Search the material below for "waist" and copy every line where it occurs.

[Opening SUPPLIED RECORDS section]

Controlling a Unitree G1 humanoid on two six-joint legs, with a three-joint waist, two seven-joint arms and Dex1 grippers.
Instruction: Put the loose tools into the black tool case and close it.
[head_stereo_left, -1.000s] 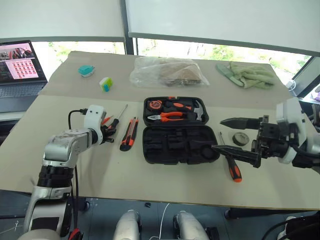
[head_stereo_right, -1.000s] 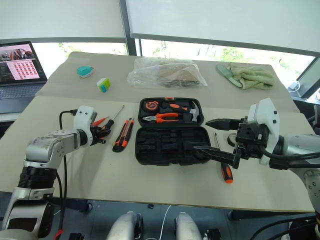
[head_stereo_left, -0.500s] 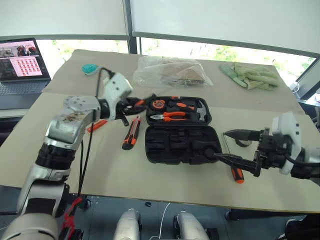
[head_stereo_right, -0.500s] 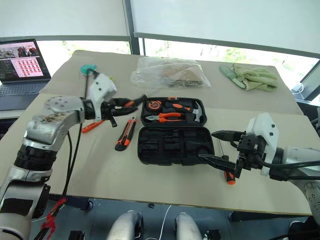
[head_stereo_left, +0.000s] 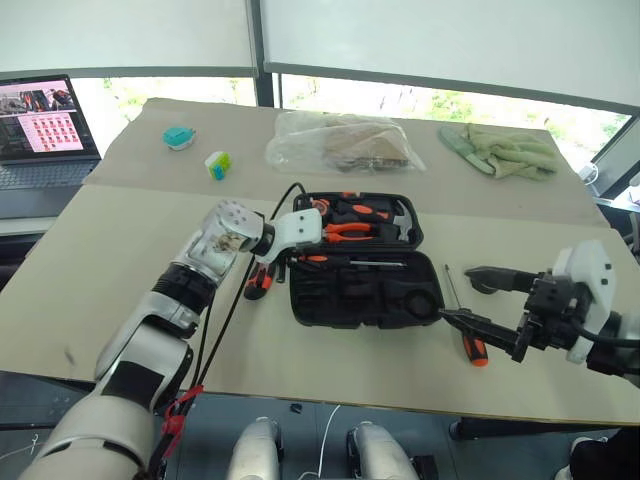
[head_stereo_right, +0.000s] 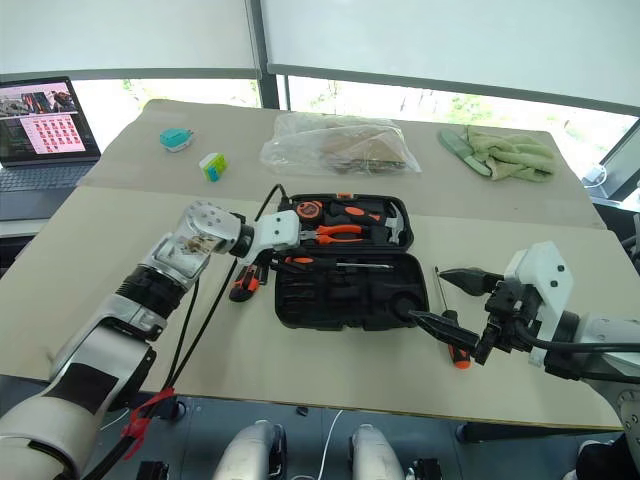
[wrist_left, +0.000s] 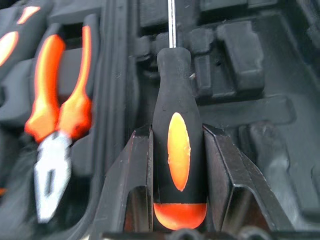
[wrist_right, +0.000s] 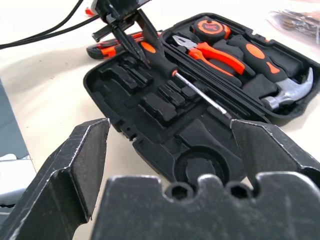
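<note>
The laptop (head_stereo_left: 42, 130) sits at the upper left of the head view, at the table (head_stereo_left: 120, 270) edge. To its right on the table lie a small teal object (head_stereo_left: 179, 137) and a small green-and-white object (head_stereo_left: 215, 165).

The left gripper (wrist_left: 175, 165) is at centre frame, over the left end of the black tool case (head_stereo_left: 365, 292). Its jaws are clamped on the handle of an orange-and-black screwdriver (wrist_left: 176, 150). The shaft of this screwdriver runs to the right across the near half of the case, over the moulded recesses. Whether the shaft rests on the recesses cannot be told.

The utility knife (head_stereo_left: 258, 282) lies on the table just left of the case, partly hidden by the left arm.

The case lies open at centre frame. The far half holds the orange-handled pliers (head_stereo_left: 340, 230), a hammer (head_stereo_left: 400, 222) and a round orange-and-black item (wrist_right: 209, 29). A clear plastic bag (head_stereo_left: 340, 145) lies beyond the case at upper centre.

A second screwdriver (head_stereo_left: 468, 335) lies on the table just right of the case, handle toward the near edge.

The right gripper (head_stereo_left: 480, 300) hovers at lower right of the frame, above that screwdriver. Its jaws stand wide apart and hold nothing. The grey tape roll is not discernible behind the upper finger.

Green cloth (head_stereo_left: 500, 150) lies at the upper right.
</note>
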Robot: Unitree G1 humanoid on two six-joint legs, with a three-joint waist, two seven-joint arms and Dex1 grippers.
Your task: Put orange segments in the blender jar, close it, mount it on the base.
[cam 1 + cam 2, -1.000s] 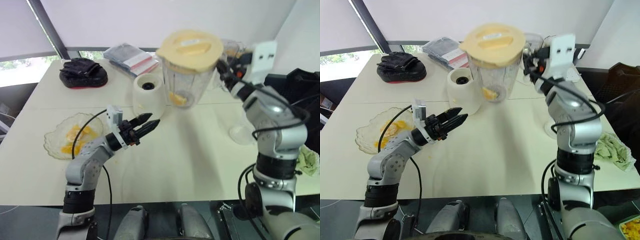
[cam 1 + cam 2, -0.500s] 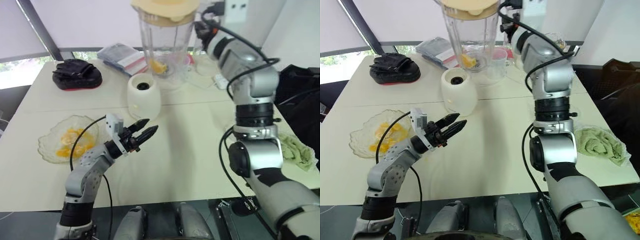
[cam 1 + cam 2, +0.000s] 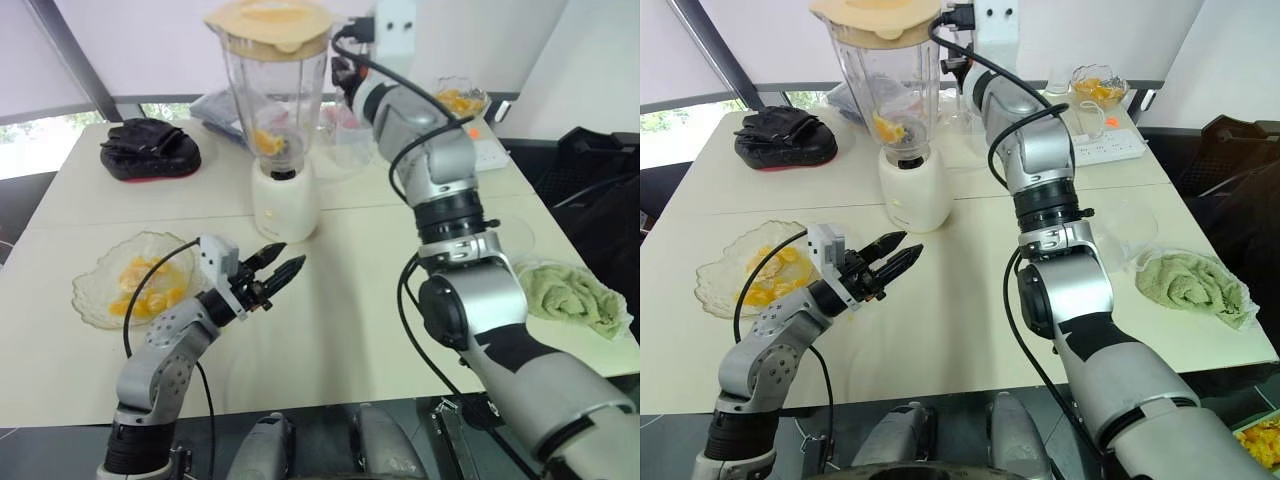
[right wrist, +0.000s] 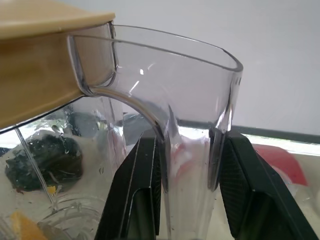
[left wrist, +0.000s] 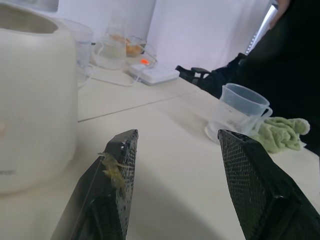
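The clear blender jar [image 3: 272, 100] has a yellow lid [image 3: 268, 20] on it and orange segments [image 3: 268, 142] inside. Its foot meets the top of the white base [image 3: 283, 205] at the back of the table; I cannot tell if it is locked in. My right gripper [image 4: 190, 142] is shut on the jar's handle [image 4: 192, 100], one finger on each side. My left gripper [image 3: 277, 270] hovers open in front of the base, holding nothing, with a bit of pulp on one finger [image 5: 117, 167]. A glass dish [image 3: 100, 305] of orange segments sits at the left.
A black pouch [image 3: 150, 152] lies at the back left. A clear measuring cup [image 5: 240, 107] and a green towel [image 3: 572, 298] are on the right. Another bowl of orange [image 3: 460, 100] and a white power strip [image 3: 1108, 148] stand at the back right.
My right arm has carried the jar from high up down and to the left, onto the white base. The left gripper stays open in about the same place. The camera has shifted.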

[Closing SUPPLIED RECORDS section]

■ OUTPUT OF THE TASK
Controlling a Unitree G1 humanoid on two six-joint legs, with a three-joint waist, two seven-joint arms and Dex1 grippers.
Robot: Unitree G1 humanoid on two six-joint legs, with a three-joint waist, two seven-joint arms and Dex1 grippers.

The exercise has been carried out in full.